Making America great again, means including us all

Independence Day, is the celebration the July 4th, 1776 declaration of the American Colonies’ right to be free from tyranny.

Perhaps the most poignant line in that seminal document is that … “all men are created equal, that they are endowed by their Creator with certain unalienable Rights, that among these are Life, Liberty and the pursuit of Happiness.”

Life, the safety and the protection of the population from fear of harm and death, is clearly a legitimate role of the state.

Liberty includes positive freedom, the “right to act, speak, or think as one wants without hindrance or restraint.” It also includes a negative freedom, the “absence of subjection to a despotic government.”

The pursuit of Happiness is the ultimate expression of both. It is the freedom to become all God created us to be. It means we have the right to independently choose how we act, where we live, and what we do. While recognizing that “to secure these rights, Governments are instituted among Men,” it emphatically asserts that individual choice, unconstrained by the unreasonable dictates of government, is the central objective.

Sadly, as our society has evolved, we seem to have added another “right.” Many appear to believe that we have a “Progressive” freedom, meaning we feel we also have the “right” to have our Happiness assured by the government, even if it impinges on the freedoms our founding fathers sought.

We now appear willing to cede our positive freedoms to act without undo government restraint in order to be comfortable. We have also forsaken our negative freedoms by allowing a constantly increasing interference in our lives by a government that is ever more unresponsive to the wishes of a significant portion of the citizenry (witnessed by the election of Donald Trump as President).

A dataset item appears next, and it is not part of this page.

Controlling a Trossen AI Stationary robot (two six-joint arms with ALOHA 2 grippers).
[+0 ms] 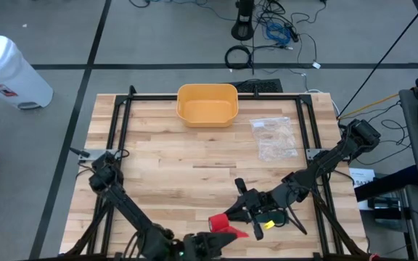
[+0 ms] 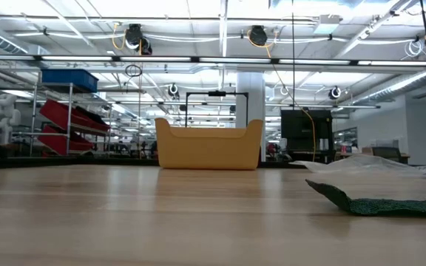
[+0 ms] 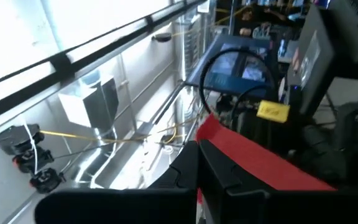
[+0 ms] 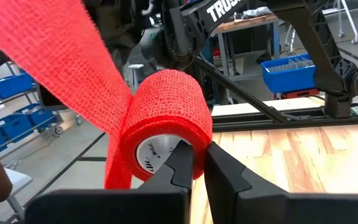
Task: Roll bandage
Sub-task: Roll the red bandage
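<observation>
The red bandage roll (image 4: 166, 118) sits at the near edge of the table, lifted off the wood between the two arms, with a loose tail (image 4: 61, 68) of the same crinkled fabric running off it up and away. From the right wrist view I can see the right gripper (image 4: 194, 163) pinching the roll's wall, one finger inside the white cardboard core and the other pressed against the outer wraps, so its narrow pincer is closed on the roll. The left gripper (image 1: 227, 230) is down at the table's front edge, and its own camera shows a red strip (image 3: 253, 155) lying across its dark fingers; the pincer is shut tight, and I judge it is clamping that free tail. The stuff looks like a light, soft, stretchy cohesive wrap: it would crush if squeezed hard across the wraps, and it clings to itself, so the loose end would likely stick once laid back on the roll. The stiff core is the sound place to hold, as the right arm does, while the tail wants only a light pinch near its end with some tension kept on it. Farther out, a yellow bin (image 1: 207, 105) stands at the far side of the table, and a clear plastic bag (image 1: 274, 138) lies on the wood to the right of it.
</observation>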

We have changed the right to the “pursuit of Happiness” into the right to be Happy.

Perhaps more precisely, our country is being split between those who hold the original freedoms (positive and negative) paramount and those who have come to believe that a guarantee of comfort and happiness is worth the price (in the sacrifice of other freedoms) to achieve.

The latter group is actually advocating a move towards socialism, a system in which management (and in more extreme cases-the ownership of) economic activity is under the control of the government. More precisely, the model seems to be based on European social democracy where the state guarantees a wide-range of social services. The cost of those guarantees is a levy on productive economic and civic activities through taxes and regulation.

Let there be no misunderstanding, such a system requires the citizens to give up some of the rights our fore-fathers fought to achieve.

The challenges we face today are based on this schism. One side wishes to roll-back the intrusions of government in our lives, with the concomitant reduction in some social services to which, at least some portion of the population, have come to expect. The other side wishes to preserve and, in the case of the Bernie Sanders Democrats, expand those entitlements.

Unfortunately, we appear unwilling to debate these issues in a civilized fashion. Battle lines have been drawn. Our dysfunctional government in Washington refuses to recognize the freedom granted to our population to choose their beliefs. I know what I believe, but I acknowledge that I do not have all the facts, nor the “right” answers. Some people think they are omniscient and consequently that their side ought to be omnipotent. They are dead wrong.

Regardless of one’s stance, given the magnitude of the divide and an electorate torn down the middle, we have to acknowledge that any viable solution will entail compromise (a term now more reviled than any four-letter word).

Through our democracy, we have now created a “tyranny of the majority.” In following the will of the majority, we are now repressing the freedoms of the minority.

Do we really believe that a ping-pong game of revolving parties in power, changing rules and constantly doing and un-doing each other’s actions is the appropriate choice? Do we really hold those with different opinions and beliefs are unworthy of respect? That no idea other than our own has merit? Truly, we believe we are god-like.

All great empires in which their leaders reached this degree of hubris collapsed. Are we now on that trajectory? Are we witnessing the decline of America’s age of hegemony? Are we, though our own folly, witnessing the erosion of American Exceptionalism?

I have long believed that America is the embodiment of what Jesus spoke in the Sermon on the Mount, “You are the light of the world. A city that is set on a hill cannot be hidden.”

It was eloquently echoed by Ronald Reagan as “a tall, proud city built on rocks stronger than oceans, wind-swept, God-blessed, and teeming with people of all kinds living in harmony and peace; a city with free ports that hummed with commerce and creativity. And if there had to be city walls, the walls had doors and the doors were open to anyone with the will and the heart to get here.”

I believe we can once again be that “shining city on a hill.” As we celebrate our founding, I pray we gain the wisdom to alter our self-destructive path, recognize the inherent worth of all our citizens (and their opinions regardless of how different from our own), honestly acknowledge our limitations, and find a compromise from which we can progress as a society.

Making America great again, means including us all.